O poder judiciário era refém de nomeações políticas, e muito dos juízes nomeados faziam vistas grossas quando as vítimas eram lavradores que tinham suas terras invidiadas e expulsos por jagunços e cangaceiros a mando dos coiteiros, ricos latifundiários e chefes políticos locais, amigos e correligionários dos governadores e políticos influentes, a exemplo do coronel Franklin que dominava a região de Polão Arcado que tinha sob o seu comando mais de 200 assassinos arramados até os dentes, isso sem falar no coronel Rodrigues Coelho e Horácio de Matos, donos das minhas de pedras preciosas e que defendia com unhas e dentes suas preciosos posses.

Esse aparelho judiciário vivia sob a gerencia desses e de outros chefes locais, totalmente dependente de favores e mimos. Ai daqueles que não emitissem sentenças em favor de um amigo ou partidários de um político influente. Seria execrado e removido para o mais longe possível da capital, tendo sua carreira encerrada como simples juiz de comarca ou coisa pior. Esse fenômeno foi muito comum até meados do século XX, e melhor selecionado após a constituição de 1988 quando o concurso público começou a ser mais exigente e seleto com o notório saber e certa moral ilibada.

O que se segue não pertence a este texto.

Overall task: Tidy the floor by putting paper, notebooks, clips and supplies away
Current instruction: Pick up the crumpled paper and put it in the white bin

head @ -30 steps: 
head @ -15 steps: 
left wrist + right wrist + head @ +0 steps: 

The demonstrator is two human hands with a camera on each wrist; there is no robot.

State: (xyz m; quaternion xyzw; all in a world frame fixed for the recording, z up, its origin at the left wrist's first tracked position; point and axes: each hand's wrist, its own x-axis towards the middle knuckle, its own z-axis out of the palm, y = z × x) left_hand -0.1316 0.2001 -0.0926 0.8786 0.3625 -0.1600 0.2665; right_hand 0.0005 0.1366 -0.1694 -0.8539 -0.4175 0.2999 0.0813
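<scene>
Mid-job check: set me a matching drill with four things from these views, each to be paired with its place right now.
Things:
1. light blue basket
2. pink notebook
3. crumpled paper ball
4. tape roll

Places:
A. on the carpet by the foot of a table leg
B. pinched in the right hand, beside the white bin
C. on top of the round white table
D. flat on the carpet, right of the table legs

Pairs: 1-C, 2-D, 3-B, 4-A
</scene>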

Quem tem boa memória ou quiser pesquisar nos diários oficiais da Bahia, vai ver que muitos sobrenomes se perpetuavam na magistratura como capitanias hereditárias. Muitos filhinhos seguiram as carreiras dos pais e avôs, recebendo nomeações por serviços prestados, tendo como recompensa a nobre função de desembargador ou ministro de tribunais superiores.

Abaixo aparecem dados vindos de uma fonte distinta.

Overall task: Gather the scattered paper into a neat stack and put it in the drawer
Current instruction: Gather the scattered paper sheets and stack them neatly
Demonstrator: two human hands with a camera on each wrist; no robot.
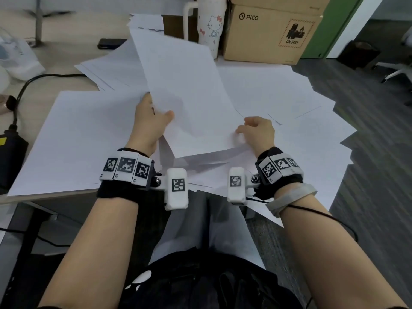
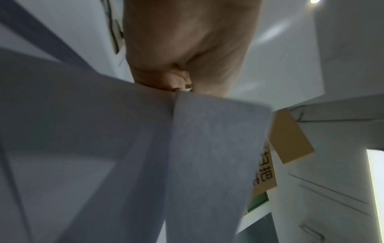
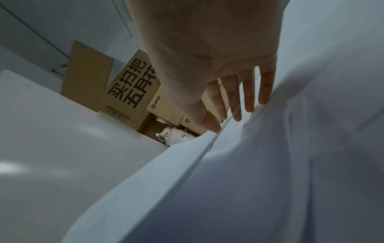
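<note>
Head view shows me loose white paper (image 1: 73, 134) fanned flat over the desk (image 1: 55, 59), thin and smooth. My left hand (image 1: 149, 121) pinches a raised, curling sheaf (image 1: 185, 85) at its near edge. My right hand (image 1: 258, 130) rests straight fingers (image 3: 249, 92) on the sheets beside it.

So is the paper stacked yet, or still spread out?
Still spread out: loose paper fans across the desk, some overhanging its edge. Only a few sheets are lifted, pinched by the left hand.
</note>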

Todos os cargos do universo do judiciário eram um instrumento político dos donos do poder. Desde os mais importantes escalões até um simples chefe de polícia local ou oficio de Escrivão dos feitos Cíveis e Criminais, como podemos observar no pequeno trecho da carta enviada ao governador Araújo Pinho (1908-1911), por Wenceslau de Oliveira Guimarães em agosto de 1910, quando pede um emprego para seu filho, afirmando no final “ele será sempre reconhecido a V.Exª pelo benefício que lhe prestar com a nomeação aqui solicitada”.

O Brasil certamente estará atento ao Supremo Tribunal Federal no dia 4 de abril para ver se haverá justiça ou compadrinhamento.